К концу дня, уже после долгой вечерней службы, он обычно чувствовал себя так, словно прошел многие и многие версты крестным ходом, и на каждой версте встречал страждущих и утешал, благословлял, напутствовал, а их становилось только больше. И чем дале, тем боле тяготил архиепископа тот тяжкий грех, что взял он на себя в самом начале обороны…

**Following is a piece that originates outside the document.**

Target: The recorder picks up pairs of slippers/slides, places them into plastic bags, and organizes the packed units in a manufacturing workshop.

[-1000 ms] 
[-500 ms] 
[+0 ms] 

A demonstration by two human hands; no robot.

Но Сергий понимал, что сейчас не время для самобичеваний, что должно трудиться, поддерживая веру людей и в себя, и в неотвратимость победы. И притом — что долг его еще и вести летопись страшных событий, свидетелем и участником которых он стал. А потому использовал всякий свободный час для того, чтобы остаться наедине с кипой бумажных листов, пучком гусиных перьев в глиняном стакане, бронзовыми чернильницей и песочницей.